Ethereal-dev: Re: [Ethereal-dev] Heuristic Dissectors for Serial Protocols Encapsulated in TCP
Neal Winblad wrote:
Gentlemen,
We would like to use Ethereal to look at not only Ethernet traffic but
also various serial protocols which we will ship over Ethernet,
encapsulated in TCP packets. We would like to write dissectors for
these various protocols (e.g. Pan-Tilt-Zoom CCTV control, NTCIP
variable message highway signs, RTMS radar detectors, etc.). Since
these protocols were intended for direct serial connections they
typically have no identification in the header as to what protocol
these devices are speaking. We plan to use terminal servers
manufactured by Digi International to translate from Ethernet network
to serial port data.
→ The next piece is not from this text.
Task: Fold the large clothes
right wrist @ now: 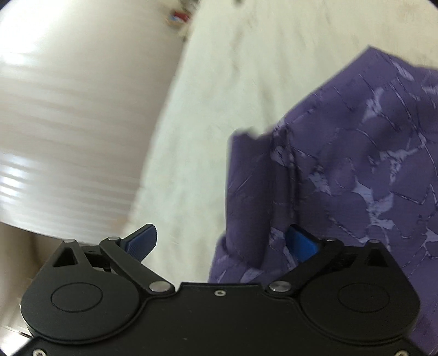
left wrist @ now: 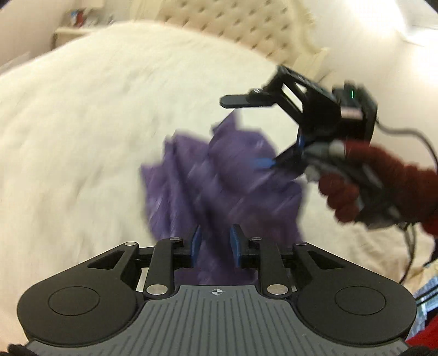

Digi has a protocol called Realport that runs on
top of TCP and would have a TCP port number that would correspond to
which serial port on the Digi box the serial signal it be routed to.
Knowing that a particular protocol is being spoken on a given port of
a given terminal server, we could presumably write a dissector that
would know that at this given port # and IP address a given protocol
is being spoken. Trouble is, there might be a couple dozen other
addresses/ports also talking this same protocol. And, on the next
project the addresses and ports will likely change. Is there a
configuration file that could be filled in on a project by project
basis that would do this mapping?
Like some other protocol dissectors, you could write a dissector named
Digi which could have a set of some preference settings like Port1
[number] Protocol1 [protocol] Port2 [number] ...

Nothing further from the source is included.